What the task asks =
In the entries below, find the line containing "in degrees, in" and the line containing "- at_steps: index". Copy those two lines and everything between them exactly, and only that.

Data shown =
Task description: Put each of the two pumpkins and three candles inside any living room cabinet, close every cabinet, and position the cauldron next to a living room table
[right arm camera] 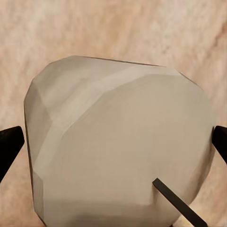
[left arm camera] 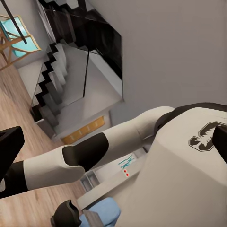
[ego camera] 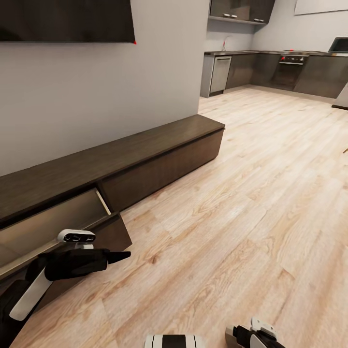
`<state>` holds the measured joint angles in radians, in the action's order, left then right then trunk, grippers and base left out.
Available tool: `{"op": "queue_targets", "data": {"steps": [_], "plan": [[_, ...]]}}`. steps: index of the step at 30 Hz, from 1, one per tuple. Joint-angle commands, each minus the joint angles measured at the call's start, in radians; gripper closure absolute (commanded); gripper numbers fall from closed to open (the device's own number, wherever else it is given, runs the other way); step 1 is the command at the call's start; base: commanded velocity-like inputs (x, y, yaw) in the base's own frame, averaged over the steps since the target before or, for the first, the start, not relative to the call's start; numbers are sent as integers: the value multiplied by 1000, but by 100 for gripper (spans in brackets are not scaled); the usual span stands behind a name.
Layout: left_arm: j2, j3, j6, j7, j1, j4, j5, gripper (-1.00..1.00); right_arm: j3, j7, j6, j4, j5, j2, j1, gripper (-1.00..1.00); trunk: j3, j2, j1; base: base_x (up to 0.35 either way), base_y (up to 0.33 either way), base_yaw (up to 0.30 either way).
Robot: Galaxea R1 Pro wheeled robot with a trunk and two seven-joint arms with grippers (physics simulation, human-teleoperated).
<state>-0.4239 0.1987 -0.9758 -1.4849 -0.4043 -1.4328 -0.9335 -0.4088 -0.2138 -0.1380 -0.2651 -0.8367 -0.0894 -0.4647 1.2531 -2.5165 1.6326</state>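
Right tool (right arm camera: 113, 142) clamped on a candle (right arm camera: 118, 146), grey-beige, held between both fingertips over the wood floor (ego camera: 241, 193). Left tool (ego camera: 121, 255) hangs by the cabinet (ego camera: 145, 159); can't tell if apart or together. Cabinet's pulled-out front (ego camera: 53, 217) lies ahead-left of the right tool, long axis along the wall. Left arm nearer; candle must cross leftward.

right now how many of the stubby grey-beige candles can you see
1. A stubby grey-beige candle sits between the right gripper's fingers, seen in the right wrist view above the pale wood floor. Others may be hidden inside the long dark brown cabinet's open drawer.
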Motion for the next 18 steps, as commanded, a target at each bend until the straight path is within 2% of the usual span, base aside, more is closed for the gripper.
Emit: {"op": "queue_targets", "data": {"steps": [1, 18], "plan": [[-1, 2, -11, -2, -1, 0, -4, -100, -8, -9, -6, -3, -5, -1, 0, 100, -3, 0, -1, 0, 0, 0], [-1, 1, -11, 2, -1, 0, -8, -100, -8, -7, -5, -8, -5, -1, 0, 100, -69, 4, -8, 0, 0, 0]]}}
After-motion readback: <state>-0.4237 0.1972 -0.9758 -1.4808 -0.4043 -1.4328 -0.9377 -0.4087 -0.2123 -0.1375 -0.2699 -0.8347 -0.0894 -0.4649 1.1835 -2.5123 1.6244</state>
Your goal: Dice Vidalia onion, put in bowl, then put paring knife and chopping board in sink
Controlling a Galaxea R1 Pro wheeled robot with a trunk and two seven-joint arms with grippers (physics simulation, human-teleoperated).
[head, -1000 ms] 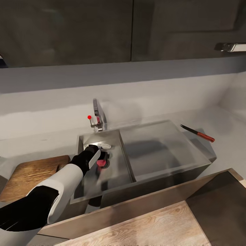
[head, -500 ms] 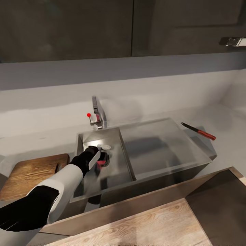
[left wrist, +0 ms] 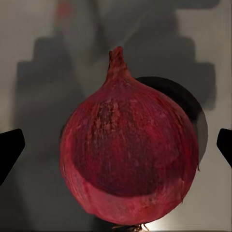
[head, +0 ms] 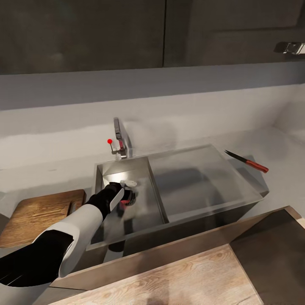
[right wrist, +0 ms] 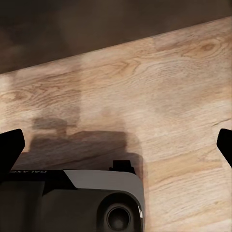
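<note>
The Vidalia onion (left wrist: 129, 152) lies on the floor of the sink (head: 154, 203), in the deep basin at its left end, right by the round drain (head: 130, 198). In the left wrist view it is a dark red bulb with its stalk tip pointing away from the camera, sitting between the two black fingertips (left wrist: 9, 151) of the left pincer (head: 123, 199). Those tips are spread wide, one on each side of the bulb with grey basin floor showing in between, so nothing is pinched. From the head view the left arm reaches down over the near rim into the basin, its black wrist covering most of the onion.

The curved faucet (head: 120, 142) with its red dot stands at the far edge of the basin. To the right stretches the flat drainboard, and past its far right corner the paring knife (head: 246, 161) lies on the grey worktop (head: 51, 176), red handle to the right, dark blade pointing left and away. The chopping board (head: 40, 216) rests on the worktop left of the sink, partly behind the arm.

The right pincer (right wrist: 116, 147) hangs over a pale wood-grain floor (right wrist: 159, 96), its fingertips far apart and empty.
</note>
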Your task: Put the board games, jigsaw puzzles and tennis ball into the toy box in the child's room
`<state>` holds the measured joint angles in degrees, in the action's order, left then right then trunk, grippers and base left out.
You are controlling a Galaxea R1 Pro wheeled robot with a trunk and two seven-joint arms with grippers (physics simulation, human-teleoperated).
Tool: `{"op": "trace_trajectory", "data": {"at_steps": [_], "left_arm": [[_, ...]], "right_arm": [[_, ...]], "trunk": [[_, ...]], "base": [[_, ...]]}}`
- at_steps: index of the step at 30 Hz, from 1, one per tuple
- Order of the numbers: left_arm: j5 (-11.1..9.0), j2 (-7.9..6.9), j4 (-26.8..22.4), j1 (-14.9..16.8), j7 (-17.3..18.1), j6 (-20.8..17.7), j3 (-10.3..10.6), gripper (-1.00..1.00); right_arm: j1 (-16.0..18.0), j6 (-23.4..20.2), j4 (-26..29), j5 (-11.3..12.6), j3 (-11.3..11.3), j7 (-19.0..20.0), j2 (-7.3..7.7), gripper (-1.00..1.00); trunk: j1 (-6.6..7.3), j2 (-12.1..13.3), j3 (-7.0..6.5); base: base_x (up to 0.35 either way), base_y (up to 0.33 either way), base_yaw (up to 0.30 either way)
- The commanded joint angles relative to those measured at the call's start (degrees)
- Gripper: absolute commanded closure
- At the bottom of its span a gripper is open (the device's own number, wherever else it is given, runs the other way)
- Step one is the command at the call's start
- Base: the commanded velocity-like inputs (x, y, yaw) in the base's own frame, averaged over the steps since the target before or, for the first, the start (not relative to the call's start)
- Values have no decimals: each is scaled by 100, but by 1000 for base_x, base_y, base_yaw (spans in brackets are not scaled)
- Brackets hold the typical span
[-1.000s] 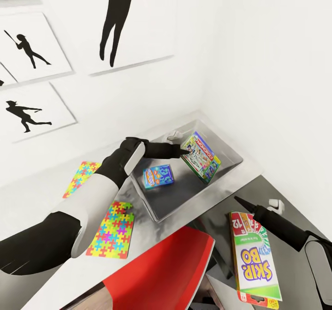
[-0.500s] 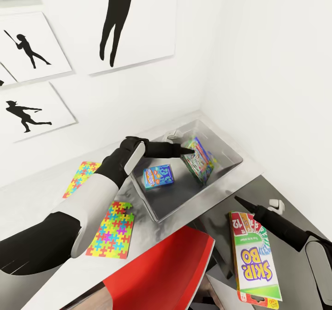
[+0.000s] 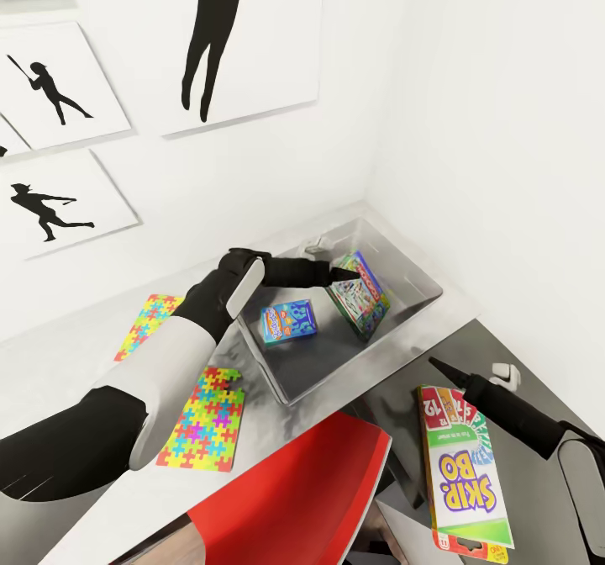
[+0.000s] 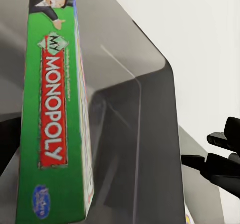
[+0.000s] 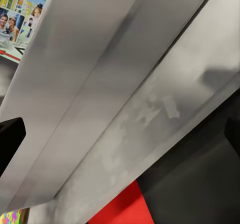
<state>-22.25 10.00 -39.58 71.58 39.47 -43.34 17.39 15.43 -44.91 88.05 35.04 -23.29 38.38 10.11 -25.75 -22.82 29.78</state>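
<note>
The light-grey toy box (image 3: 286, 384) stands on the table (image 3: 76, 363) in the room's corner. Inside it, the Monopoly game (image 3: 360, 294) leans on edge against the far side, and the small blue game (image 3: 288, 321) lies flat. My left gripper (image 3: 332, 263) hovers open over the box, just beside the Monopoly game (image 4: 55, 114). Two jigsaw puzzles (image 3: 149, 325) (image 3: 204, 418) lie flat on the table, left of the box. The SKIP-BO game (image 3: 466, 472) sits off the table's edge below my right gripper (image 3: 470, 372), which is open and faces the toy box wall (image 5: 100, 84). The tennis ball is out of view.
A red chair (image 3: 294, 489) stands against the table's near edge, between my arms. White walls with black silhouette pictures (image 3: 50, 195) close off the back and right. What bears the SKIP-BO game I cannot tell.
The Monopoly game has tipped away from my left fingers and settled lower in the toy box, now leaning on edge. Both arms have barely moved.
</note>
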Motion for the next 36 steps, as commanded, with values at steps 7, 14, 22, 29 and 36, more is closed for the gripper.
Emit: {"op": "trace_trajectory", "data": {"at_steps": [7, 14, 22, 29, 36], "left_arm": [[-27, 0, -340, 5, 10, -76, 6, -100], [-34, 0, -945, 3, 25, -371, -57, -100], [-30, 0, -1149, 4, 26, -495, -166, -100], [-32, 0, -2031, -96, 42, -1236, -831, -100], [-34, -335, -2449, -195, 375, -1583, -957, -100]], "right_arm": [[4, -35, 2, 3, -8, 11, 0, -100], [4, -35, 2, 10, -28, 11, 0, -100], [-2, -35, -6, 6, -77, 11, 0, -100], [-7, -35, -7, -2, -83, 70, 0, -100], [-13, -35, -7, -6, -94, 89, 0, -100]], "trunk": [[-3, -9, 8], [-3, -9, 8], [-3, -9, 8], [-3, -9, 8], [-3, -9, 8]], "base": [[0, 0, 0], [0, 0, 0], [0, 0, 0], [0, 0, 0], [0, 0, 0]]}}
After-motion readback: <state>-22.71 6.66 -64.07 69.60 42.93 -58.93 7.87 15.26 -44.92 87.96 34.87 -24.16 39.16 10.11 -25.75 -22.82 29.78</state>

Task answer =
`<state>` holds the measured joint angles in degrees, in the action's order, left then right then trunk, grippers and base left out.
You are controlling a Galaxea R1 Pro wheeled robot with a trunk and two seven-joint arms with grippers (physics simulation, human-teleoperated).
Tool: `{"op": "trace_trajectory", "data": {"at_steps": [_], "left_arm": [[_, ...]], "right_arm": [[_, ...]], "trunk": [[_, ...]], "base": [[_, ...]]}}`
- at_steps: index of the step at 30 Hz, from 1, one per tuple

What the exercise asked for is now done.